Eleva el hombro hacia el oído como para guarecer la voz que ha transitado.
—Margarita —repite, sorprendiendo al chico del trompo, que ahora se sabe inútil. Suelta el lápiz sin darse cuenta, con esa usual dificultad que lo circunda en cuanto a sumergirse en los contenidos de sus actos. Aun así, la confusión es delicada y reveladora, va y viene en medio de un olor que no deja de hechizarlo.
Y es suficiente. Cae en la cuenta de que ha soltado el lápiz.
—¿Es posible que se queden ahora mismo?
—¿Cómo ha dicho?
—Hoy mismo, usted y sus hijos.
Mamá nos ha mirado confundida. ¿Ha sido la elegida?
—¿Quedarnos?
—Sí, usted es la indicada.
—¿Por qué? —pregunta ella, alterando el desarrollo y el formato, los límites y las líneas, el contenido y el fondo.
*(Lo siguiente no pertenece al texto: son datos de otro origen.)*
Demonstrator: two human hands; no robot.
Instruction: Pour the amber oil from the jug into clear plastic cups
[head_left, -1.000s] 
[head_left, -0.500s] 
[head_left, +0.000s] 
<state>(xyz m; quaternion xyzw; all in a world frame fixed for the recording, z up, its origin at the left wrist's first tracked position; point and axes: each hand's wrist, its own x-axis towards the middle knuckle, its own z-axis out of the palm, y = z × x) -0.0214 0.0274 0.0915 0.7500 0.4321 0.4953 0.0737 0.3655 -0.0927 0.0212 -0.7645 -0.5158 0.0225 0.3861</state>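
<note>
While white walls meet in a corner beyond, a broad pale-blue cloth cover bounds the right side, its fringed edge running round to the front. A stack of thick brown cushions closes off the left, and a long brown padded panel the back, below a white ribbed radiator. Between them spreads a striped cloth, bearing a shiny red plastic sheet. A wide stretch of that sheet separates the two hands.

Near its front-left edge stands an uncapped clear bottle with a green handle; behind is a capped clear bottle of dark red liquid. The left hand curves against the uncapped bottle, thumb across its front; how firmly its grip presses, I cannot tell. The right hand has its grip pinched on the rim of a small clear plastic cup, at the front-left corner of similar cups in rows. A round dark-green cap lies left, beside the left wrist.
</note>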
—No lo sé bien —contesta él, dándose cuenta de que ha caído la linealidad en la que había instaurado ese escenario—, pero creo que es usted.
—No puedo aceptarlo. Lamento haber perdido el tiempo aquí y habérselo hecho perder a usted. —Y se levanta.
Cuando ella se pone de pie y nosotros rodamos como migas de galleta, con un torpe esfuerzo por levantarnos prontamente, el alemán omite retornar a su silencio de siempre, la inquietud lo cercena y lo delata, llevándolo a jugar una partida más:
—¿Qué debo hacer para que se quede?
Mamá lo mira con sinceridad y atrevimiento, sintiéndolo acaso un caminante con el que se ha topado, un igual con el que es posible conversar en ese borde de camino.
—No lo conozco, no puedo vivir aquí con mis hijos, su invitación es un insulto.
—¿Y entonces por qué ha venido?
—Mis hijos tienen hambre, por un momento la tragedia tomó la decisión. Pero no puedo permitirlo.
Como si pensara en esa respuesta y lo abandonaran las objeciones, el alemán tose y se obstina en mirarla, pero su interlocutora no aguarda más, nos ata a sus manos a lado y lado dándose la vuelta en busca del laberinto por donde llegó, ese pasadizo de cuartos blancos que desembocan en la luz radiante que viene de la calle.